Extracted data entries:
###

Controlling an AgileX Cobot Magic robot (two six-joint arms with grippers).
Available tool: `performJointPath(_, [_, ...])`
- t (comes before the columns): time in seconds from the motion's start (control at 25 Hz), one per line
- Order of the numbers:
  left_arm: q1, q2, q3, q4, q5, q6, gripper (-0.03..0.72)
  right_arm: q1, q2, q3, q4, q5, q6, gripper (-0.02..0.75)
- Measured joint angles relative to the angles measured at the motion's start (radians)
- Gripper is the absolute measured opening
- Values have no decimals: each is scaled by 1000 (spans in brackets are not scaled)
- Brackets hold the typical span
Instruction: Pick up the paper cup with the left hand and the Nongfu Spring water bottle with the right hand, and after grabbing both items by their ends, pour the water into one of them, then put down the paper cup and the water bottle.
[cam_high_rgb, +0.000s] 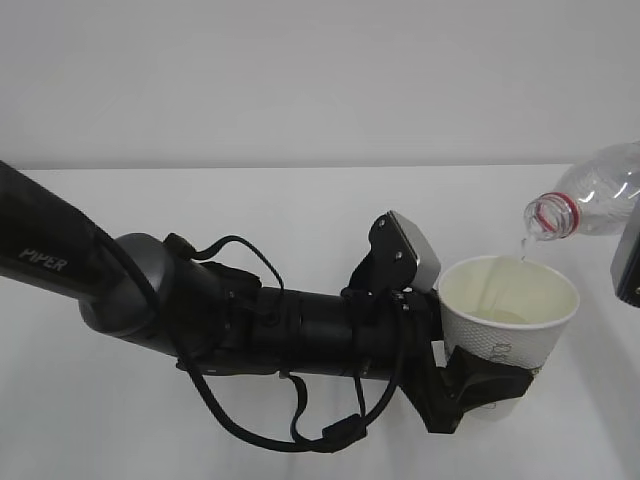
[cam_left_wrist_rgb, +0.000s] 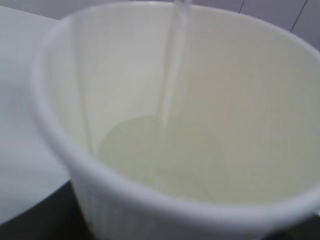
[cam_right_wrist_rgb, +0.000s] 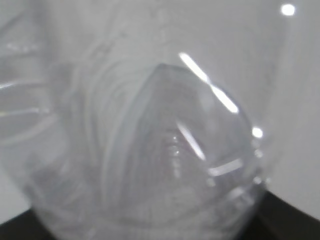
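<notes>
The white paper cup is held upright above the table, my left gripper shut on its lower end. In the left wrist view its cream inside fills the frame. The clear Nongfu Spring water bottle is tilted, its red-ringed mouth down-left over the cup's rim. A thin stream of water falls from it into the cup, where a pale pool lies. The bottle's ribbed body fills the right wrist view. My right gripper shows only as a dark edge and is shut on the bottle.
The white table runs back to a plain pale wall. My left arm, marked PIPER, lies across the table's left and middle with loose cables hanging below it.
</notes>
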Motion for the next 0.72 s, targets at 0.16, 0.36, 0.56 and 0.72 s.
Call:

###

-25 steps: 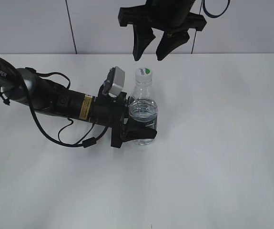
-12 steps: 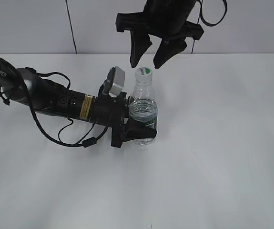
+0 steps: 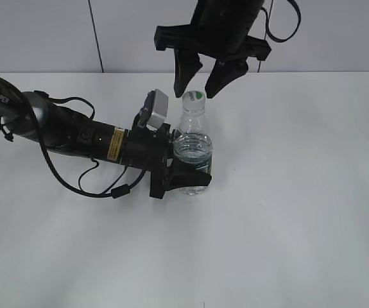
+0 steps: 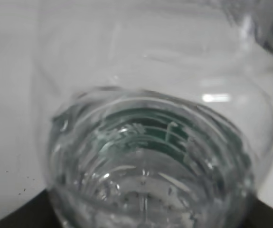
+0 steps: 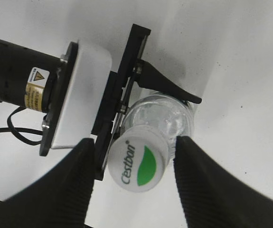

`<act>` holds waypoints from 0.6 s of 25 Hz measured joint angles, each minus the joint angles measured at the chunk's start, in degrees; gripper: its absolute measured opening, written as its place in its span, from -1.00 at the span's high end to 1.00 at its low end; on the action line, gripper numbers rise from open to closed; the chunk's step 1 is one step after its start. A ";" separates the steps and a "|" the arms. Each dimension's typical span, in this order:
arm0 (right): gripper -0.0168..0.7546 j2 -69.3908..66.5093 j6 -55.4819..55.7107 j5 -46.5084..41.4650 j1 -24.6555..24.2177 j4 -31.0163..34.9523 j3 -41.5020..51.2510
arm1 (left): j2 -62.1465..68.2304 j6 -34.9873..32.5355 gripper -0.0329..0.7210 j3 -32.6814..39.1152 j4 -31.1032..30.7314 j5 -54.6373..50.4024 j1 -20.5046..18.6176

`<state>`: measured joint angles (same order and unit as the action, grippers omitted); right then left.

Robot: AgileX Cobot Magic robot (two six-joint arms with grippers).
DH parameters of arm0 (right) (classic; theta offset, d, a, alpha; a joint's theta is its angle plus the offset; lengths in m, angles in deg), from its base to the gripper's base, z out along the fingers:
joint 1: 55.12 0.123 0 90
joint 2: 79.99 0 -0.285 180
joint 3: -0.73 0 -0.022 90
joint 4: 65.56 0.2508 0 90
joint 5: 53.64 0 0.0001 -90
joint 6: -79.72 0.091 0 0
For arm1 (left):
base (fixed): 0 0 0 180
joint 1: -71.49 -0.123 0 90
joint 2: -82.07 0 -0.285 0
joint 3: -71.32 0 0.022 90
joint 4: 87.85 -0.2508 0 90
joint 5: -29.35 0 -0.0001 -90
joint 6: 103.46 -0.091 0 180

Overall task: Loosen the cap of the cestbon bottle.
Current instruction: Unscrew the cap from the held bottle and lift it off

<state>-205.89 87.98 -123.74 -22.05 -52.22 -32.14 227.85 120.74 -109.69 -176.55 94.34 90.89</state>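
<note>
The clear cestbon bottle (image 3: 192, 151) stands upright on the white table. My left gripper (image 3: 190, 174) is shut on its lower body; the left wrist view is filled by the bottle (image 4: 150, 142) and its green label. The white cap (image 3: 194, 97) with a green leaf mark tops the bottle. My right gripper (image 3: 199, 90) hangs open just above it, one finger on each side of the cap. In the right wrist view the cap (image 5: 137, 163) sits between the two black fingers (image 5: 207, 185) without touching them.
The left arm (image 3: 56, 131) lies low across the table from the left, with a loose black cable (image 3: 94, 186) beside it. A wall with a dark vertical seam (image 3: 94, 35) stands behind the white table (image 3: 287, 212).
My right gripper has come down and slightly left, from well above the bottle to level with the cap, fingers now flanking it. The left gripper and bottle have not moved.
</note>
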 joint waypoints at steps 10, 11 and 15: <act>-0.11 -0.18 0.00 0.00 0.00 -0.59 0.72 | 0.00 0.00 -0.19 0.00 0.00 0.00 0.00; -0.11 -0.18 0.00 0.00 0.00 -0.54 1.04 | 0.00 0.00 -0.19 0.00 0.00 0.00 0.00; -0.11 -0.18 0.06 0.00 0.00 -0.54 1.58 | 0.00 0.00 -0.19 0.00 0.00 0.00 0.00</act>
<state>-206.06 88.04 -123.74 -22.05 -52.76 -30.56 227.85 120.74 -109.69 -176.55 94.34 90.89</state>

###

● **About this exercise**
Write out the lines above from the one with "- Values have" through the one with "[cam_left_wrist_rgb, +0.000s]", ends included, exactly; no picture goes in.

● **Answer box**
- Values have no decimals: each is scaled by 1000 (spans in brackets are not scaled)
- Brackets hold the typical span
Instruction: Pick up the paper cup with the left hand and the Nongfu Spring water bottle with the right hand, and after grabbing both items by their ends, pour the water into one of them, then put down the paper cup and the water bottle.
[cam_high_rgb, +0.000s] 
[cam_left_wrist_rgb, +0.000s] 

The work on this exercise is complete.